What to work on →
The answer is the data below, repeated exactly, with no pictures included.
--*--
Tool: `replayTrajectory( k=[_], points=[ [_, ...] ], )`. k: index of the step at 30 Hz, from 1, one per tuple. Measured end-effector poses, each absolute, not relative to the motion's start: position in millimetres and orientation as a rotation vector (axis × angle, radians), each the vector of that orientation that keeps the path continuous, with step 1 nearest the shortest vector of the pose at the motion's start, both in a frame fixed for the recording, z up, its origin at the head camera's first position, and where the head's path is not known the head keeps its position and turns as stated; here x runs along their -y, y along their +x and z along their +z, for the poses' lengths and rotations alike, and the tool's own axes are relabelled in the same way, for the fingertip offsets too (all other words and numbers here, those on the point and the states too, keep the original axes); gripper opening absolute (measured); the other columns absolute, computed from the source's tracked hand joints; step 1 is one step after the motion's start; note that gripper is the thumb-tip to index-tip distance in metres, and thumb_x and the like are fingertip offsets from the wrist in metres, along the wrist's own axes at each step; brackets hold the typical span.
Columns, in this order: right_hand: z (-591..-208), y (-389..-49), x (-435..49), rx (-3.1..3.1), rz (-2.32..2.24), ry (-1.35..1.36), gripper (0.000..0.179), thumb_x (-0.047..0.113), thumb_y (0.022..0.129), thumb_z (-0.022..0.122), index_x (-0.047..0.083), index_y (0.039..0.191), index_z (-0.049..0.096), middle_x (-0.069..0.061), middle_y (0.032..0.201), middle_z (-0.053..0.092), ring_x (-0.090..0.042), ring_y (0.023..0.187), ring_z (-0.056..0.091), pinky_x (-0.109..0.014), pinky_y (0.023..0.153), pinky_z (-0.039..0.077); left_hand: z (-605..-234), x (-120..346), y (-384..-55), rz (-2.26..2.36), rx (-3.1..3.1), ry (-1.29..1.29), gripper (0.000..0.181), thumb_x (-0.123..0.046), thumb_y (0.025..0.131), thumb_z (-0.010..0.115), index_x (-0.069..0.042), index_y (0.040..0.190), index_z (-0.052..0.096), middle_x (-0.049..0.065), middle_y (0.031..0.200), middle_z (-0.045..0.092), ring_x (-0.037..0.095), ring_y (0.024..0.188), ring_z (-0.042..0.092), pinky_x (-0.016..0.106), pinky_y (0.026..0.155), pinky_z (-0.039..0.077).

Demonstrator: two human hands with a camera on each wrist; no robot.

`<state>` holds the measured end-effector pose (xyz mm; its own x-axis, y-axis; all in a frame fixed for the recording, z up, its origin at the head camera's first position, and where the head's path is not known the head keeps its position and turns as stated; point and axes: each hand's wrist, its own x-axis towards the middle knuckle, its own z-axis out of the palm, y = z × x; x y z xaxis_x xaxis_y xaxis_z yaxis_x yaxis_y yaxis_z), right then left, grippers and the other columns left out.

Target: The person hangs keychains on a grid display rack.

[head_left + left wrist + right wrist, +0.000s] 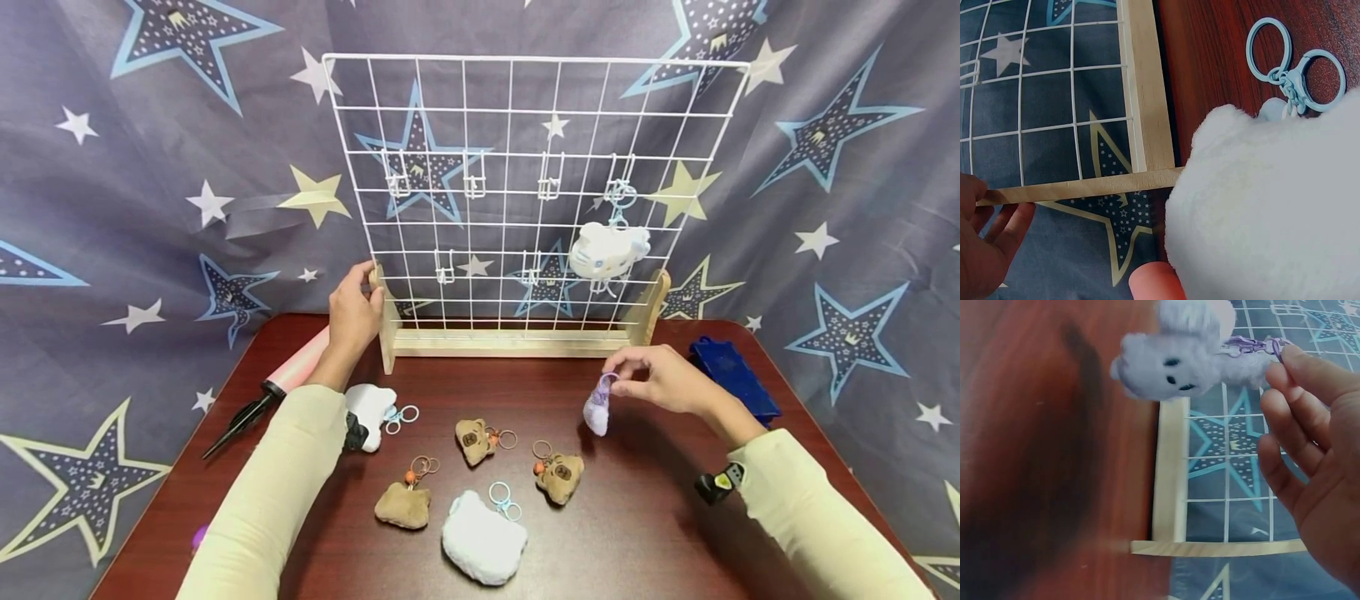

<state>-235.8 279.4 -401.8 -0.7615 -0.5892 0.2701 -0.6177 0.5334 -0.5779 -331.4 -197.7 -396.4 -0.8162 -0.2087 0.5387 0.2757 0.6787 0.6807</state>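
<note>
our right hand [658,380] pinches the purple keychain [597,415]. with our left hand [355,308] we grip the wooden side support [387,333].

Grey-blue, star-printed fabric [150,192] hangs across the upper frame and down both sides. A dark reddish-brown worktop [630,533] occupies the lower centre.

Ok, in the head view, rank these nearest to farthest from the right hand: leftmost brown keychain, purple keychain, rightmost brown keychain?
1. Purple keychain: held by its ring in the right hand.
2. Rightmost brown keychain: lower left of the hand.
3. Leftmost brown keychain: much farther left.
</note>
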Motion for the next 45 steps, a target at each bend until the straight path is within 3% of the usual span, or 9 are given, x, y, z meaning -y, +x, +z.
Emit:
replayTrajectory(
  k=[6,14,21,28,36,45],
  points=[
    [-381.9,-241.9,-273.0,2.658,1.115,1.052,0.023,0.004,0.085,0.080,0.011,0.105,0.070,0.004,0.076,0.074,-0.001,0.067,0.063,-0.021,0.059,0.049,-395.8,198.0,-331.3,-1.068,2.294,-0.051,0.042,-0.001,0.092,0.065,-0.007,0.134,0.062,0.021,0.116,0.072,0.037,0.096,0.072,0.048,0.089,0.057],
    [-360.5,-250.1,-265.9,2.680,1.203,1.020,0.021,0.004,0.090,0.074,0.008,0.110,0.067,-0.004,0.077,0.073,-0.011,0.048,0.060,-0.027,0.050,0.051,-395.9,198.6,-330.8,-1.065,2.290,-0.054,0.042,-0.002,0.092,0.065,-0.007,0.134,0.062,0.021,0.116,0.072,0.037,0.097,0.071,0.049,0.091,0.056],
    [-346.5,-257.6,-259.5,2.628,1.122,1.008,0.022,0.005,0.090,0.075,0.007,0.111,0.069,0.001,0.078,0.075,-0.010,0.063,0.064,-0.022,0.062,0.045,-397.3,198.6,-331.6,-1.064,2.295,-0.044,0.043,-0.002,0.092,0.066,-0.008,0.134,0.062,0.020,0.115,0.072,0.036,0.097,0.071,0.048,0.092,0.056],
    [-333.8,-262.5,-251.1,2.580,1.204,0.985,0.022,0.000,0.089,0.074,0.003,0.110,0.068,-0.008,0.078,0.075,-0.001,0.062,0.057,-0.021,0.057,0.043,-396.3,197.7,-330.5,-1.068,2.295,-0.042,0.043,-0.002,0.092,0.065,-0.008,0.134,0.063,0.020,0.115,0.073,0.036,0.098,0.071,0.049,0.092,0.056],
    [-322.9,-263.9,-236.4,2.535,1.246,0.872,0.022,0.002,0.091,0.071,0.002,0.114,0.069,-0.012,0.081,0.076,-0.007,0.070,0.067,-0.018,0.067,0.051,-395.4,198.3,-329.1,-1.065,2.298,-0.048,0.042,-0.003,0.092,0.065,-0.008,0.134,0.062,0.020,0.115,0.072,0.037,0.098,0.071,0.049,0.093,0.055],
    [-306.0,-271.5,-219.7,2.447,1.231,0.775,0.026,0.006,0.090,0.074,0.003,0.115,0.070,-0.016,0.082,0.077,0.004,0.071,0.065,-0.018,0.062,0.044,-395.1,198.7,-329.2,-1.073,2.303,-0.048,0.043,-0.003,0.092,0.065,-0.008,0.135,0.062,0.020,0.116,0.072,0.037,0.097,0.072,0.049,0.091,0.056]
  ],
)
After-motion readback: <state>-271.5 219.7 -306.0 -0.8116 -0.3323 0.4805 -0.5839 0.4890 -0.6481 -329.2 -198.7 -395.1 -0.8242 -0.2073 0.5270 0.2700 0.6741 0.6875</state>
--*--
Written solution →
Tool: `replayTrajectory( k=[_], points=[ [_, ...] ], )`. k: index of the step at 30 Hz, from 1, one per tuple. Measured end-effector poses, each absolute, not relative to the motion's start: position in millimetres and orientation as a rotation vector (axis × angle, radians), each the vector of that orientation that keeps the path continuous, with step 1 nearest the shortest vector of the pose at the motion's start, both in a frame fixed for the recording, z up, its origin at the head camera's first position, and where the head's path is not known the head keeps its position and turns as stated; here x runs along their -y, y along their +x and z along their +z, for the poses' lengths and rotations alike, and the tool's own axes are relabelled in the same way, for the fingertip offsets too (all other words and numbers here, those on the point and the states too, keep the original axes); gripper opening absolute (measured); the other columns absolute, computed from the source's tracked hand joints; step 1 is one step after the motion's start; note that gripper is the thumb-tip to index-tip distance in metres, and thumb_x and the like are fingertip offsets from the wrist in metres, along the wrist's own axes at each step; brackets hold the typical span.
Columns, in this order: right_hand: z (-591..-208), y (-389..-49), x (-435..49), rx (-3.1..3.1), rz (-2.32..2.24), ry (-1.35..1.36), gripper (0.000..0.179), thumb_x (-0.047..0.113), thumb_y (0.022..0.129), thumb_z (-0.022..0.122), index_x (-0.047..0.083), index_y (0.039..0.191), index_z (-0.049..0.096), middle_x (-0.069..0.061), middle_y (0.032..0.201), middle_z (-0.053..0.092), ring_x (-0.090..0.042), ring_y (0.023..0.187), ring_z (-0.056..0.091), pinky_x (-0.109..0.014), pinky_y (0.023..0.153), pinky_z (-0.039..0.077); left_hand: z (-605..-234), x (-120..346), y (-384..-55), rz (-2.26..2.36), rx (-3.1..3.1), ry (-1.29..1.29), gripper (0.000..0.181), thumb_x (-0.123..0.046), thumb_y (0.025..0.131), thumb_z (-0.010..0.115), index_x (-0.069..0.042), index_y (0.040..0.190), index_z (-0.052..0.096), middle_x (-0.049..0.065), middle_y (0.031..0.200), middle_z (-0.045..0.092), ring_x (-0.037..0.095), ring_y (0.024..0.188), ring_z (-0.042..0.092), pinky_x (-0.016..0.106), pinky_y (0.026..0.155), pinky_z (-0.039..0.077).

Demonstrator: two human hands with a camera on each wrist; no robot.

`<state>` holds the measured end-effector pose (xyz mm; its own x-axis, y-axis; all in a frame fixed for the recording, z up, its origin at the head camera's first position, and where the head's path is not known the head keeps its position and turns as stated; point and axes: each hand's wrist, its own x-axis towards the middle knuckle, its own z-axis out of the palm, y = z × x; x y z xaxis_x xaxis_y xaxis_z yaxis_x yaxis_y yaxis_z), right then left, grippers and the other columns left out.

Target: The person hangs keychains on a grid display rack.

[head_left + left wrist + right wrist, +0.000s] 

<state>-235.8 279.4 -401.8 -0.7615 -0.5892 0.2701 -0.6177 0.5334 -0.5779 -331.4 -197.7 -396.4 -0.8162 -0.2087 0.5387 0.2757 0.6787 0.6807</state>
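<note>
our right hand [658,380] pinches the purple keychain [597,415]. with our left hand [355,308] we grip the wooden side support [387,333].

Grey-blue, star-printed fabric [150,192] hangs across the upper frame and down both sides. A dark reddish-brown worktop [630,533] occupies the lower centre.

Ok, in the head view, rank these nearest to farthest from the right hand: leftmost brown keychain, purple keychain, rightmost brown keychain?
1. Purple keychain: held by its ring in the right hand.
2. Rightmost brown keychain: lower left of the hand.
3. Leftmost brown keychain: much farther left.
</note>
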Motion for the next 45 steps, a target at each bend until the straight path is within 3% of the usual span, or 9 are given, x, y, z meaning -y, +x, +z.
Emit:
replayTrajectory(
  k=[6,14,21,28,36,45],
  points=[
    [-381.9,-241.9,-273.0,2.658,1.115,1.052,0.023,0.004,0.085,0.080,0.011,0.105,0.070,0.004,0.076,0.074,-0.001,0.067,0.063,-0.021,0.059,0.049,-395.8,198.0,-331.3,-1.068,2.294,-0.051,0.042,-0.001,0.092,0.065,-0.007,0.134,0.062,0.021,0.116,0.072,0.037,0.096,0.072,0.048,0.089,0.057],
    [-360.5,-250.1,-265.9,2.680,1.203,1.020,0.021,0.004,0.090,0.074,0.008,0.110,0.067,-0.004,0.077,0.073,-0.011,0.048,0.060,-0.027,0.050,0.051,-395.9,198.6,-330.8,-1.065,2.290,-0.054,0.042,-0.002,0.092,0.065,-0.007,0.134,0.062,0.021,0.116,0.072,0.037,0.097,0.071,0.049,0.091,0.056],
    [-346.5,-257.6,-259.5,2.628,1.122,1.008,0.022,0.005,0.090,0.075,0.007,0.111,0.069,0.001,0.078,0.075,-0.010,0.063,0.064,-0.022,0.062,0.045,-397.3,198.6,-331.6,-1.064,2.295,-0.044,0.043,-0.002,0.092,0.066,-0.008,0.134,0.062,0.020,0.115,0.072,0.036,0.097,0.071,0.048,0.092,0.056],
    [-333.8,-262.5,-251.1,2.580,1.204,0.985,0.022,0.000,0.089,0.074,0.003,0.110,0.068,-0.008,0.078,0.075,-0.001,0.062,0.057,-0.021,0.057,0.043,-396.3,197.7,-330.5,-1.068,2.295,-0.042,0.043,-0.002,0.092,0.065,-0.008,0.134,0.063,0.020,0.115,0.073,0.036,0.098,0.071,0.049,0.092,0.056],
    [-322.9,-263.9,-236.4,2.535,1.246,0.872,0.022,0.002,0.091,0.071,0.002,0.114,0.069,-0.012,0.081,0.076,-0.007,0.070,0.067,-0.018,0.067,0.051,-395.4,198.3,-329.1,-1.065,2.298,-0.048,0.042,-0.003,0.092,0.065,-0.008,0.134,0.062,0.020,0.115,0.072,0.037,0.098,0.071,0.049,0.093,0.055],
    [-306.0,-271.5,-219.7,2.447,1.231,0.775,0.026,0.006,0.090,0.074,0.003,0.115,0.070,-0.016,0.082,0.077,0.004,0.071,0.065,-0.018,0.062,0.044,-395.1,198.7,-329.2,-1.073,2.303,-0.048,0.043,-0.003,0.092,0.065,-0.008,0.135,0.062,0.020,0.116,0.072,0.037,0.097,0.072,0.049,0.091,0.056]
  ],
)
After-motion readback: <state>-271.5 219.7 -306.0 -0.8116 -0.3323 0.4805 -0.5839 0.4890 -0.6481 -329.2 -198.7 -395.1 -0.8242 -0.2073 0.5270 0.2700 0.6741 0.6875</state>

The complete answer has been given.